:: Work order ::
Retype every line from the start of the data down to and including the line with "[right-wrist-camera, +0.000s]". Skip the pictures.

[Start of section]

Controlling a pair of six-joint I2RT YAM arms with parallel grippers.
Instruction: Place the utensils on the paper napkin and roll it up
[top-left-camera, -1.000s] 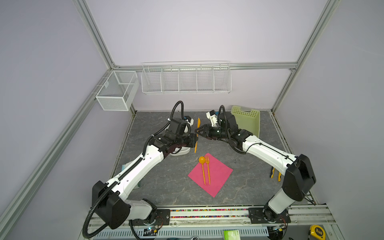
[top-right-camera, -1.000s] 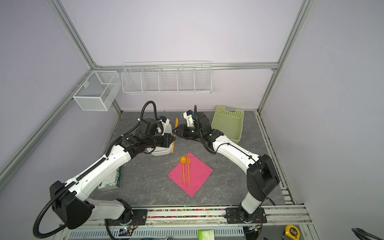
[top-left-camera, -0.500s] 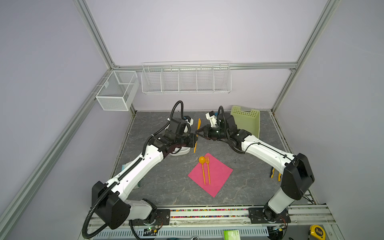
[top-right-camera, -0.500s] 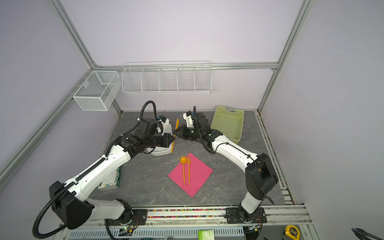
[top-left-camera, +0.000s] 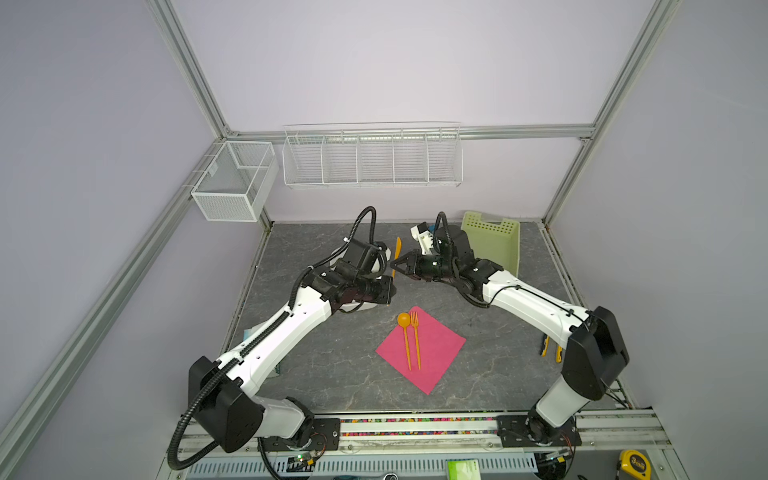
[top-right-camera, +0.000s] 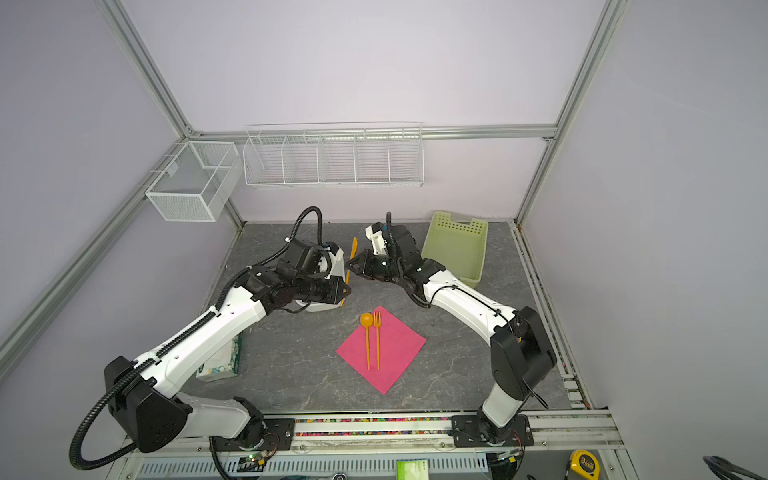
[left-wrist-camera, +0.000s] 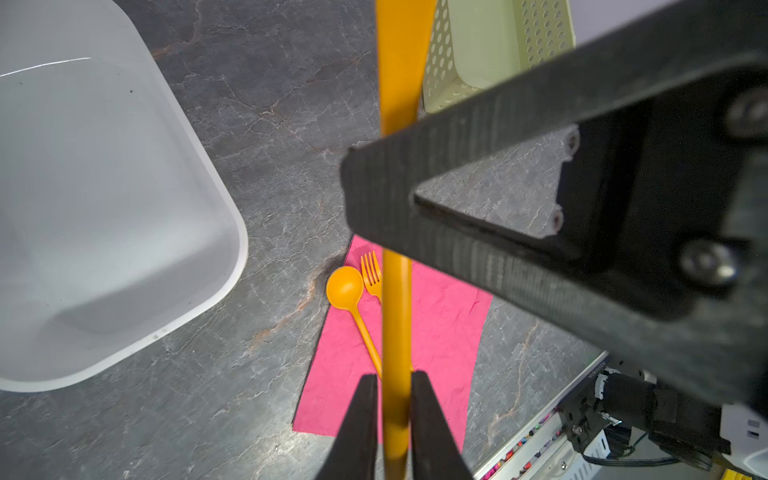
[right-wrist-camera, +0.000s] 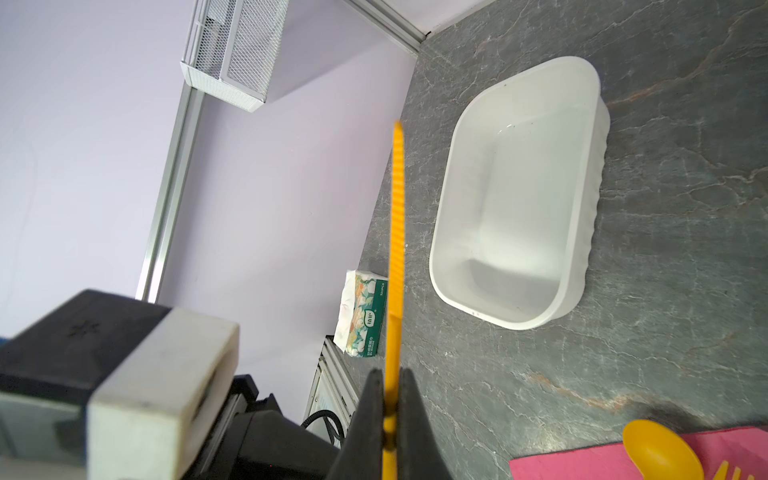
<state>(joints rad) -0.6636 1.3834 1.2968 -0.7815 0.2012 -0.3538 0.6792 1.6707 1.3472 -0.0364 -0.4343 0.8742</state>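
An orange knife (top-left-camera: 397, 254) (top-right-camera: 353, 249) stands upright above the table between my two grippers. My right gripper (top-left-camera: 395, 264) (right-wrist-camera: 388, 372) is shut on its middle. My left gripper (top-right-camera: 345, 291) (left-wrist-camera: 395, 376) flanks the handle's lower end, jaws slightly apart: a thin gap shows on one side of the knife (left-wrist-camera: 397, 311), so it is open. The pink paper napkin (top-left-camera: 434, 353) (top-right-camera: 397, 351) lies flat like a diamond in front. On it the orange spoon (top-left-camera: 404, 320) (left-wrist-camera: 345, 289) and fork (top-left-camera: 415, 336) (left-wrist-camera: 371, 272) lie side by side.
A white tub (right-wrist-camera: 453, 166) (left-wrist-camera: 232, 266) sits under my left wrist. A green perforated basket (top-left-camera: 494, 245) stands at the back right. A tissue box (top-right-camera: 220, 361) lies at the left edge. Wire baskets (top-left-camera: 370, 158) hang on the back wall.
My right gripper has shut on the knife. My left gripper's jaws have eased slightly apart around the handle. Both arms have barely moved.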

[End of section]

:: Written solution ::
Controlling a pair of six-joint I2RT YAM arms with parallel grippers.
Instruction: Place the utensils on the paper napkin and roll it up
[top-left-camera, -1.000s] 
[top-right-camera, -1.000s] 
[top-left-camera, -0.500s] 
[top-right-camera, -0.500s] 
[top-left-camera, +0.000s] 
[top-right-camera, +0.000s] 
[left-wrist-camera, +0.000s] 
[right-wrist-camera, +0.000s] 

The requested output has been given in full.